- REQUIREMENT -
Copy out each line in the listing below where the word "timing" appears.

***

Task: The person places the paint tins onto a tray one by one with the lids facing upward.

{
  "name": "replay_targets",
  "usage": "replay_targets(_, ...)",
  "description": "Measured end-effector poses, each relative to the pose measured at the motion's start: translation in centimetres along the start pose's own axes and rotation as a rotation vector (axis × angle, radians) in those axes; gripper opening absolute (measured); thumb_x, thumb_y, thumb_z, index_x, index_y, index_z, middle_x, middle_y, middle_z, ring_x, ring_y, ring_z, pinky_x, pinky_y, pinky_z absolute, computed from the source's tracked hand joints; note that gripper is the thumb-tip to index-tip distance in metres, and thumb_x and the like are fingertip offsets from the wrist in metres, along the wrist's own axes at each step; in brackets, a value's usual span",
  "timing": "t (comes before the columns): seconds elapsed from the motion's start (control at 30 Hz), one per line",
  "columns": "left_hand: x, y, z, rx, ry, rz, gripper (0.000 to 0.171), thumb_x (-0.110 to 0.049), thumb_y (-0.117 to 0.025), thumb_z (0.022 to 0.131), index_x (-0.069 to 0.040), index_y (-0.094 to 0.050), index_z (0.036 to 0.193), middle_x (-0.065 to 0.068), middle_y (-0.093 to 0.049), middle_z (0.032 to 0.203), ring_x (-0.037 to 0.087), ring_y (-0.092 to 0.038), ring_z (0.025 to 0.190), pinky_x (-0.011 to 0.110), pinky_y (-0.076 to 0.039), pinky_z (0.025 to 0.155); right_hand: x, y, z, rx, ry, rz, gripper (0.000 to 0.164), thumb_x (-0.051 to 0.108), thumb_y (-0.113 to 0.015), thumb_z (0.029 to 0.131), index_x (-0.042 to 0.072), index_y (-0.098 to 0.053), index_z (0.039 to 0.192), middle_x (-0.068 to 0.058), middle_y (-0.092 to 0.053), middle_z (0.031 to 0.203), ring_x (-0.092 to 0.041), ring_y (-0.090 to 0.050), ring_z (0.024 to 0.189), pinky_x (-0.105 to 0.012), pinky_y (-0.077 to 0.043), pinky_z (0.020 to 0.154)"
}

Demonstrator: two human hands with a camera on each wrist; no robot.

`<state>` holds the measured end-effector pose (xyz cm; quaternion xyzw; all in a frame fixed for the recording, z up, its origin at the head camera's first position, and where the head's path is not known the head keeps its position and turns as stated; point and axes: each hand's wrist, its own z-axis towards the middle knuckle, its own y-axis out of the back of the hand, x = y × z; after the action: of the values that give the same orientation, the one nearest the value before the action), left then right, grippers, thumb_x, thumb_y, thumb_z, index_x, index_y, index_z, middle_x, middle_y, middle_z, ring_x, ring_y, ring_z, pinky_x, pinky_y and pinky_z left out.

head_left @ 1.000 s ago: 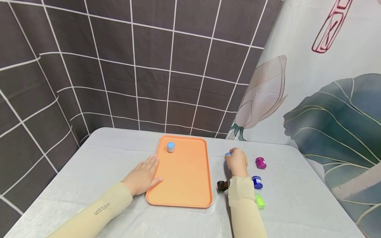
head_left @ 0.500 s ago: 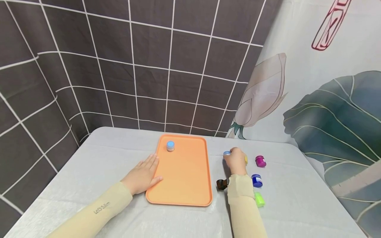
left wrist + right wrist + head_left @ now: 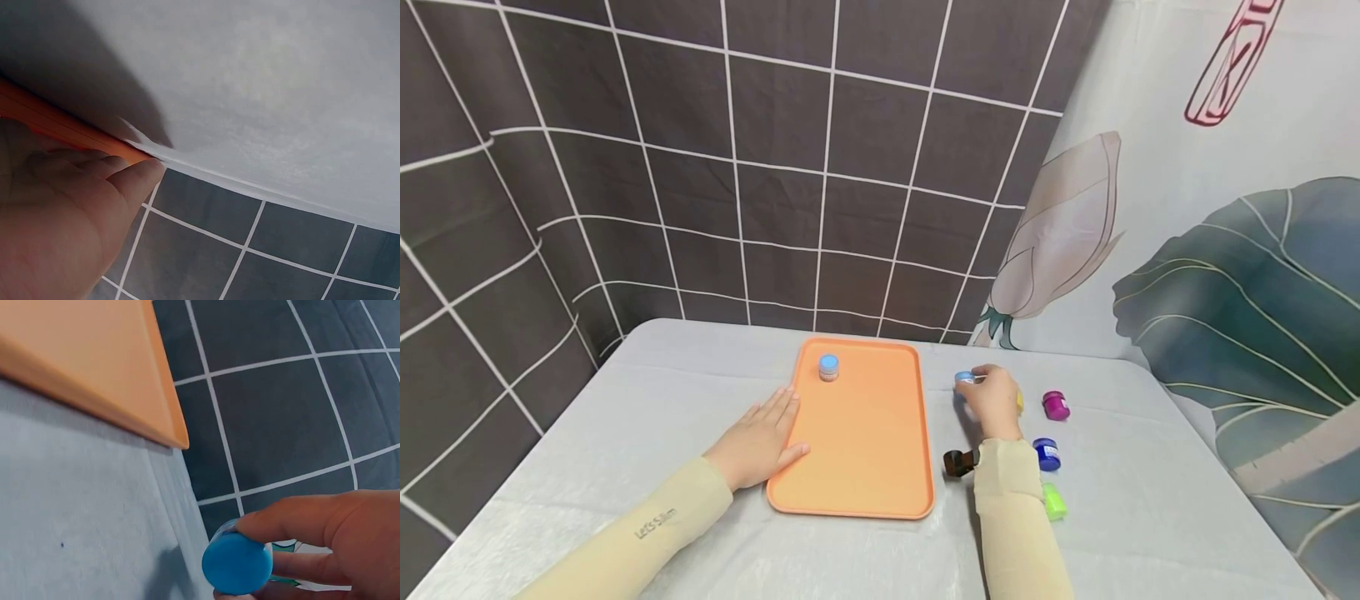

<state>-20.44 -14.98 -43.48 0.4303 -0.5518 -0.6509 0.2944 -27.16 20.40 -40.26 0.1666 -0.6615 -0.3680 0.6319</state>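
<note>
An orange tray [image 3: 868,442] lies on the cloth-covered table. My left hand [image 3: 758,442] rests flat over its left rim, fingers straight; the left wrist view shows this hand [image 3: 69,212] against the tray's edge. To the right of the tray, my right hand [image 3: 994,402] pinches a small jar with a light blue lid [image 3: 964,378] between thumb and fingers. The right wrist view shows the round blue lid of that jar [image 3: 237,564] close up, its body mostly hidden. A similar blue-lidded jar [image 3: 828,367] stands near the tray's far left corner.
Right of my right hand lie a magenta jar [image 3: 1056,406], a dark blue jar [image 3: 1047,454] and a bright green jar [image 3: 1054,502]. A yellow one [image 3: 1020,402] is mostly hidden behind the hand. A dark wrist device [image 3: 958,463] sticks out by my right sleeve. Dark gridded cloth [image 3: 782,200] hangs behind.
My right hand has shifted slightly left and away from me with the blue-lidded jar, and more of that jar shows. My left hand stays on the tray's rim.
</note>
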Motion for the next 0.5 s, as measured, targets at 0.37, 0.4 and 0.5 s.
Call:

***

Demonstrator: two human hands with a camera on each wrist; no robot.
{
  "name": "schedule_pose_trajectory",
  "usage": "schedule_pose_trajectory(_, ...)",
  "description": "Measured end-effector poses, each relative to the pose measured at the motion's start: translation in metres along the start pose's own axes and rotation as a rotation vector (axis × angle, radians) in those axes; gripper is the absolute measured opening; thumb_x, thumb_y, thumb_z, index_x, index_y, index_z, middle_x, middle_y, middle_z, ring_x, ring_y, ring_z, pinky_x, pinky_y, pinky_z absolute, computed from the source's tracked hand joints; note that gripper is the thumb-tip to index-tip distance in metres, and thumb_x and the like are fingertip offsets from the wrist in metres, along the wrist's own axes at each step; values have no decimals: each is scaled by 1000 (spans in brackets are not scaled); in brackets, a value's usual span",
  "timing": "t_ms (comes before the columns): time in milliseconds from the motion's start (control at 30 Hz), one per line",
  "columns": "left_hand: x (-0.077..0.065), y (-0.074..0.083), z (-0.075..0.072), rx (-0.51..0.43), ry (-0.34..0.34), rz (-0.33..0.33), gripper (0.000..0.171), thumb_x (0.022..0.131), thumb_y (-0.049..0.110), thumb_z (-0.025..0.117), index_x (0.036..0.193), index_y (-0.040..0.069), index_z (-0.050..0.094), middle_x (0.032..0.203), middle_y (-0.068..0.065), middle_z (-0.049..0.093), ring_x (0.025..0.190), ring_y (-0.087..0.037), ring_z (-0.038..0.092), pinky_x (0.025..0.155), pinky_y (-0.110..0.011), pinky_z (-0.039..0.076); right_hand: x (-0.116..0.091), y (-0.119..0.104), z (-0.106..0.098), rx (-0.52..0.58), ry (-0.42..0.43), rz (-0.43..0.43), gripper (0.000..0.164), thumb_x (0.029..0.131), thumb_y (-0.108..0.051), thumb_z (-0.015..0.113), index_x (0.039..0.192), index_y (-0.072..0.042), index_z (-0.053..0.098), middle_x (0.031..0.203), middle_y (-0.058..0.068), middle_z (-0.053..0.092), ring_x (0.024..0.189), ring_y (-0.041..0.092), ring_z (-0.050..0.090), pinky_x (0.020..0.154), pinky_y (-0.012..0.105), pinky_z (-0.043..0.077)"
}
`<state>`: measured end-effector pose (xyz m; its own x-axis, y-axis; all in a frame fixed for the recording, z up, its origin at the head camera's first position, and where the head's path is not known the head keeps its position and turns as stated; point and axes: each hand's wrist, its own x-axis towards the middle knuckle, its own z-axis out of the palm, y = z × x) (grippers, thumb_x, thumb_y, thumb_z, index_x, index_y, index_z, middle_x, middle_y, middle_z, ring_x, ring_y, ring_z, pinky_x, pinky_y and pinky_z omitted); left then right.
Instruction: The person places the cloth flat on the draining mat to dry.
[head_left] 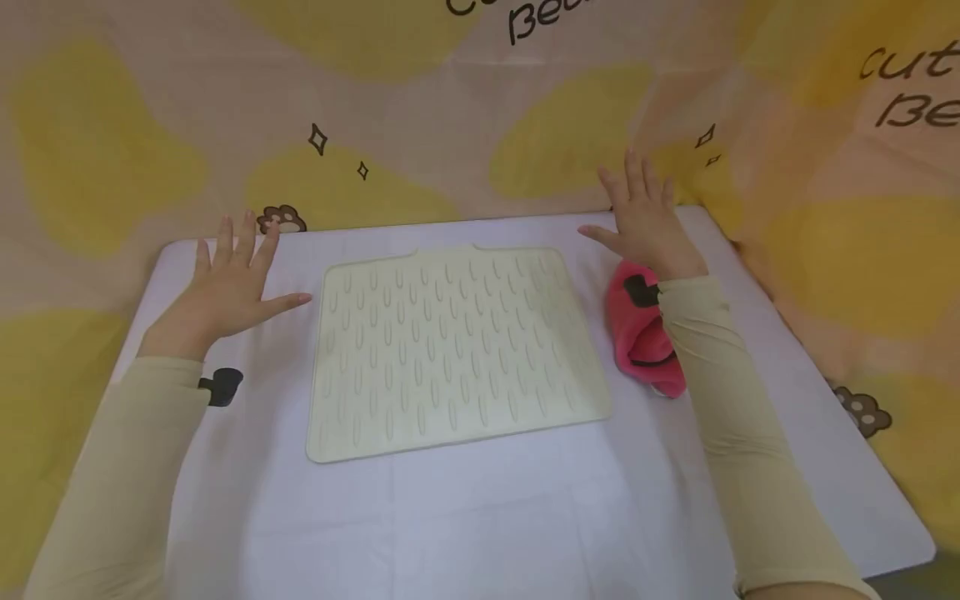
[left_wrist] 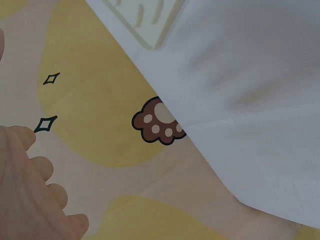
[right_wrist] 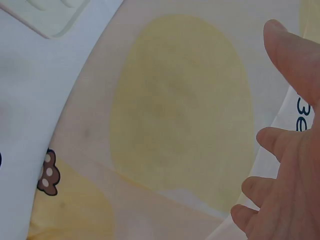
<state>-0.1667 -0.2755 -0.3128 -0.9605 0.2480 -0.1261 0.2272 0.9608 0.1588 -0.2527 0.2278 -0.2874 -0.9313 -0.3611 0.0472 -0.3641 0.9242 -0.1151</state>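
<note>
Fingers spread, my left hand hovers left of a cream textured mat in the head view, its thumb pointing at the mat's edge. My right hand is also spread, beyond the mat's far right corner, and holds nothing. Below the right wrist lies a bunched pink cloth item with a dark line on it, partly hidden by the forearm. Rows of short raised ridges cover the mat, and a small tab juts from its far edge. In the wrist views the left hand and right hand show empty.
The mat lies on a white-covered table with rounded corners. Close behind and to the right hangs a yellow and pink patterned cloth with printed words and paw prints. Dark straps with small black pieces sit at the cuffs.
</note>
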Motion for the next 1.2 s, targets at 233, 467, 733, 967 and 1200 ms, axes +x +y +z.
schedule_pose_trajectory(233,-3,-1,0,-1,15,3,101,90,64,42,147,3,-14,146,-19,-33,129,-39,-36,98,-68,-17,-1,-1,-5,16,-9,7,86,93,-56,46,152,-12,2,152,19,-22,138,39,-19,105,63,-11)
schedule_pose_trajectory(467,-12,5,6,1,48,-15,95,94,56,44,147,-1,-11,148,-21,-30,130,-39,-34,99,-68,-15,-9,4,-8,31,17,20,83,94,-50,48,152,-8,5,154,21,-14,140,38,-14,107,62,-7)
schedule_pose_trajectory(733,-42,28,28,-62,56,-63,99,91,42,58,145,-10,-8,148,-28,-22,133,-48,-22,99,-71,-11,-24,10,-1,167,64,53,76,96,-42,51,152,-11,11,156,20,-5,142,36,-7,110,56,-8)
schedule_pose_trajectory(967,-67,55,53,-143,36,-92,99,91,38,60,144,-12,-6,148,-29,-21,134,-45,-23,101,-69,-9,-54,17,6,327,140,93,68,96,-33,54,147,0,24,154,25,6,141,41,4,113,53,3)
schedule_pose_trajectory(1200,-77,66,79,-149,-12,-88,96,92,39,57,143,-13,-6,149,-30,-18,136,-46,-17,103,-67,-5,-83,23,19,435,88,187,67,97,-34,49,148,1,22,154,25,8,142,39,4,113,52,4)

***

- ANSWER TO THIS TASK -
  "timing": "t (comes before the columns): seconds elapsed from the motion's start (control at 30 Hz), one per line",
  "timing": "t_ms (comes before the columns): time in milliseconds from the motion's start (control at 30 Hz), one per line",

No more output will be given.